■ **Exercise goal**
Report each line of the data that has "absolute" somewhere in it.
=== Input material ===
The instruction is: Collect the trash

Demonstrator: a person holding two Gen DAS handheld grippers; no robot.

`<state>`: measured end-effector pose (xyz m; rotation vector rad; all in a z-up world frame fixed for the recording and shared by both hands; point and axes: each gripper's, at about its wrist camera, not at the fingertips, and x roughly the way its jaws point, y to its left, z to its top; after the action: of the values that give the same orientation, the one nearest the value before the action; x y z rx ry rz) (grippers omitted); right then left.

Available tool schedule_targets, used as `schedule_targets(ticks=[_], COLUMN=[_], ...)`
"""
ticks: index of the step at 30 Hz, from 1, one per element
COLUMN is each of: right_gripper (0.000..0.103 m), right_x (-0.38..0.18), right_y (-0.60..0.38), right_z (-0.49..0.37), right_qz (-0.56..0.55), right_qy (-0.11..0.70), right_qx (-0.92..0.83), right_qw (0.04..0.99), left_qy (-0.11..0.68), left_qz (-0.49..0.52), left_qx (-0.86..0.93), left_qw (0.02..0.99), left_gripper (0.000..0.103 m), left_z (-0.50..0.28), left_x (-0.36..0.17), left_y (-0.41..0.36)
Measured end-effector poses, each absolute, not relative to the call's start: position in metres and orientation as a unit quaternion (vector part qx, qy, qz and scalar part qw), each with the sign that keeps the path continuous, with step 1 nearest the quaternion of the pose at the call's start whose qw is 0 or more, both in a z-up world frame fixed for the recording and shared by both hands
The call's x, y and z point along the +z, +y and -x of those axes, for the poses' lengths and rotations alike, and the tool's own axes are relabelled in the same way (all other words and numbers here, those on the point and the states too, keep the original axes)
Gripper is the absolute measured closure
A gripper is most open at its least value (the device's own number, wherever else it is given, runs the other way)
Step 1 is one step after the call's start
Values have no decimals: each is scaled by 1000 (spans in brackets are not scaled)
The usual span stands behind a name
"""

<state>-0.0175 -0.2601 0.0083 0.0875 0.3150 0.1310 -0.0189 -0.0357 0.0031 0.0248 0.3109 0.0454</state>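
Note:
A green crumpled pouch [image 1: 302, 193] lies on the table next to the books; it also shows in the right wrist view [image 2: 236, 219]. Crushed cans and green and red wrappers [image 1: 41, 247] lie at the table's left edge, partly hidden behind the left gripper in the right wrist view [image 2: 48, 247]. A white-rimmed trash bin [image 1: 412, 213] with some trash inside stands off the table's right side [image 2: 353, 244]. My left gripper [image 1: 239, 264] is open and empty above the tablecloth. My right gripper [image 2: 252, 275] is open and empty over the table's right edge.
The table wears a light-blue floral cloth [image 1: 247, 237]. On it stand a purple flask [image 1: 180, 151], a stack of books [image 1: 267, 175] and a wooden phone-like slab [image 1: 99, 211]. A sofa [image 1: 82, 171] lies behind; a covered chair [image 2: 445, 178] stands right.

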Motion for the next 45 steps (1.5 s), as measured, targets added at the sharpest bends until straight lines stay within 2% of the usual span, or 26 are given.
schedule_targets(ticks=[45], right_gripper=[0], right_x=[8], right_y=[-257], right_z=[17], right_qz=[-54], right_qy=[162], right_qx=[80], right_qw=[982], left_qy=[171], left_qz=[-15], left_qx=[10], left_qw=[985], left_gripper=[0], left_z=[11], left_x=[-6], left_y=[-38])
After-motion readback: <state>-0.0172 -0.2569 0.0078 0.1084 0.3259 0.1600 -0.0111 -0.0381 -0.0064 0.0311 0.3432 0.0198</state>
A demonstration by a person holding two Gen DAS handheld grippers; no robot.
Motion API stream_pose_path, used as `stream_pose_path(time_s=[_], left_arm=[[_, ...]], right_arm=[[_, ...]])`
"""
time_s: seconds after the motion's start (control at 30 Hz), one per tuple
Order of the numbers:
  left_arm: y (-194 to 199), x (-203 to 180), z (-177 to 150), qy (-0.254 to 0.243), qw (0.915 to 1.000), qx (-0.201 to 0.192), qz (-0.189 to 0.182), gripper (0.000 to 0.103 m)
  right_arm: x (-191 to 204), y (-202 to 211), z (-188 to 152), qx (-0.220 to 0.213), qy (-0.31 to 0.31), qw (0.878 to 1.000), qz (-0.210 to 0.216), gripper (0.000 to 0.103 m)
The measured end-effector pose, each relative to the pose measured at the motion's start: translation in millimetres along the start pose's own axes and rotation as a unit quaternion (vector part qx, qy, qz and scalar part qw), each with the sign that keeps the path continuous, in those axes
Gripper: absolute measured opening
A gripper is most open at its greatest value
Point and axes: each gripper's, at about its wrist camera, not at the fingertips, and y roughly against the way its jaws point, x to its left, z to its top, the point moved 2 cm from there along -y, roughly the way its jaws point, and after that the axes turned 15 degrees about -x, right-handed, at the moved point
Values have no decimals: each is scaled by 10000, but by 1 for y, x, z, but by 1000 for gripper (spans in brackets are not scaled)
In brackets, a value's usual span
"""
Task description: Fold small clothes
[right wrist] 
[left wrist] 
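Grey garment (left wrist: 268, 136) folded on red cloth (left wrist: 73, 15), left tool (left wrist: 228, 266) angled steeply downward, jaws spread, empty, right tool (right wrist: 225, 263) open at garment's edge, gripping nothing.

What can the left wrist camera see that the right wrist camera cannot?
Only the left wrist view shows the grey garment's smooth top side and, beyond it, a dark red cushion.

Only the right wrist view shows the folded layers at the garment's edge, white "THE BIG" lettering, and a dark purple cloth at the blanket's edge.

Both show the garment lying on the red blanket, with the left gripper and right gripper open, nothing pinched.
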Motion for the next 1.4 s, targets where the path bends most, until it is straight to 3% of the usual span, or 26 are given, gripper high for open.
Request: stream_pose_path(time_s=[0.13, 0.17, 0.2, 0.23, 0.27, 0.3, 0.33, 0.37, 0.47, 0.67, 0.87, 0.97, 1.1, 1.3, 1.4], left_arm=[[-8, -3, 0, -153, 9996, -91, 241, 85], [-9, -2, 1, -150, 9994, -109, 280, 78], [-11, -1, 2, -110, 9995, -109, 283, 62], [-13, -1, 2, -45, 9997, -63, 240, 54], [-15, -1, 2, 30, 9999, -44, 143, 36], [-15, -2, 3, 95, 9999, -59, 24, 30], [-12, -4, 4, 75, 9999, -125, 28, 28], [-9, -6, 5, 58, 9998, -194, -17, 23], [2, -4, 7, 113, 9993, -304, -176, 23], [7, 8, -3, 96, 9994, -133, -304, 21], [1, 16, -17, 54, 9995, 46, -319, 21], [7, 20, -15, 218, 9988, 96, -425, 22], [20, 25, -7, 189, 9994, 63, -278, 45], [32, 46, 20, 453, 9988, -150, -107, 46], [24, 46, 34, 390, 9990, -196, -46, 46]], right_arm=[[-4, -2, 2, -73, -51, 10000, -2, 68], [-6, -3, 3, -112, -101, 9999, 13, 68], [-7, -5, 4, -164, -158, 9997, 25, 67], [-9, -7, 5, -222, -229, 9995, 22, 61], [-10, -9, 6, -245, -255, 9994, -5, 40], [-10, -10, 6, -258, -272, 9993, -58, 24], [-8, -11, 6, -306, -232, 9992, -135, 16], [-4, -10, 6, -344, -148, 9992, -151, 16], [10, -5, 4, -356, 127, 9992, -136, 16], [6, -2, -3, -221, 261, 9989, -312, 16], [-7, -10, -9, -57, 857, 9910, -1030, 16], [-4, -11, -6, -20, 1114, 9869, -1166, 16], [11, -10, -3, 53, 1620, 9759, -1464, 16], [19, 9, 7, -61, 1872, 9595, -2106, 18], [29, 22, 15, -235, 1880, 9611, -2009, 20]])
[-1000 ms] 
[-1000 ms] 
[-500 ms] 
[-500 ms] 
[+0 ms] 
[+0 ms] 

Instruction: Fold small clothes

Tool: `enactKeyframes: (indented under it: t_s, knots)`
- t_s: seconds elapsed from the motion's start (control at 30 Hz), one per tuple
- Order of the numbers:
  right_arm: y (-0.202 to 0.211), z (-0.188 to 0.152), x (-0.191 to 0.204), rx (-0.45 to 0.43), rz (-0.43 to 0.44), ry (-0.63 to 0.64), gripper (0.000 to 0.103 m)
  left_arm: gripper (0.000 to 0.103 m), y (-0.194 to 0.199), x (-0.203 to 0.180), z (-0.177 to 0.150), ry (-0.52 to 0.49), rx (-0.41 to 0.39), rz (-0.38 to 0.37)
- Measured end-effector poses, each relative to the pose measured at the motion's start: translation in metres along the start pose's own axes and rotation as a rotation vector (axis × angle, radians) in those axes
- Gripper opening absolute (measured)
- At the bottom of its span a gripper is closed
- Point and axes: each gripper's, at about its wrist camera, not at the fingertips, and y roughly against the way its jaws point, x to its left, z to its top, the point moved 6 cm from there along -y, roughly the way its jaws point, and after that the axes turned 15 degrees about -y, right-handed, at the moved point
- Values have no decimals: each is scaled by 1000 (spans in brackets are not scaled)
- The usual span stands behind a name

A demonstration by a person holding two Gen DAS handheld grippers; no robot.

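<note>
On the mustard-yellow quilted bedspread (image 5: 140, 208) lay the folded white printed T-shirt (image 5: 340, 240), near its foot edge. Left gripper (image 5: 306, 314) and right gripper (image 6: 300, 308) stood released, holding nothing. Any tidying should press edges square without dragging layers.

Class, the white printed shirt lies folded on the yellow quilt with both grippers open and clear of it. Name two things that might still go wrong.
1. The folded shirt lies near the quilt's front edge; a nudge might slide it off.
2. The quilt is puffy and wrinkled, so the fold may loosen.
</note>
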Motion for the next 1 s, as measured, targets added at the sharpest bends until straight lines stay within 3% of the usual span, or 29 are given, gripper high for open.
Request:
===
■ **Your response**
Measured end-effector poses, each absolute, not relative to the call's start: position in metres and orientation as a unit quaternion (vector part qx, qy, qz and scalar part qw), each with the sign that keeps the path continuous, with step 1 nearest the quaternion of the pose at the call's start whose qw is 0 or more, both in a z-up world frame fixed for the recording and shared by both hands
Gripper is the absolute measured closure
Gripper: absolute measured opening
- Gripper opening absolute (measured)

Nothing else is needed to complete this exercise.